§ ASSIGNMENT
In the material below, please retype the lines from the very first through the one with "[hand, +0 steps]", exactly and without pictures.

========

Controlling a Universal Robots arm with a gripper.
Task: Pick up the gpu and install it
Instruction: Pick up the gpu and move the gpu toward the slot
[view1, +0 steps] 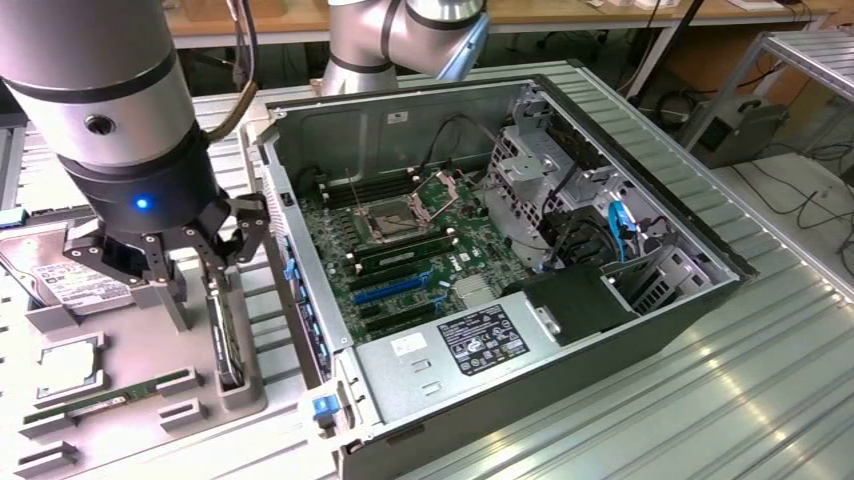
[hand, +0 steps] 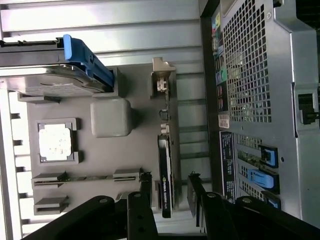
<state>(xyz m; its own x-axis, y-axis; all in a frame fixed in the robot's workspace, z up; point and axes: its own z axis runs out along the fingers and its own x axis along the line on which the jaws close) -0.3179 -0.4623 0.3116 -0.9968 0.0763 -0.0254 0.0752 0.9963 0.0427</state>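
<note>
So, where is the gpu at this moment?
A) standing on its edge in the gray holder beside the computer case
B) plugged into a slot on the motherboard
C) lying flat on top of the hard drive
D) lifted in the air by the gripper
A: the gpu stands on its edge in the gray holder outside the computer case, with the open gripper straddling it.

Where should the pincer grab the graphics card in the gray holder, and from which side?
Take the gpu by its upper edge, squeezing its broad faces, coming straight down. It stands on edge in a slot of the gray holder, so only the top is free; the open pincer hangs astride it.
</note>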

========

§ ANSWER FOR THE TASK
Controlling a Universal Robots arm with a gripper.
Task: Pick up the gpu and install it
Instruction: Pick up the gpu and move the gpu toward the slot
[view1, +0 steps] 
[hand, +0 steps] 

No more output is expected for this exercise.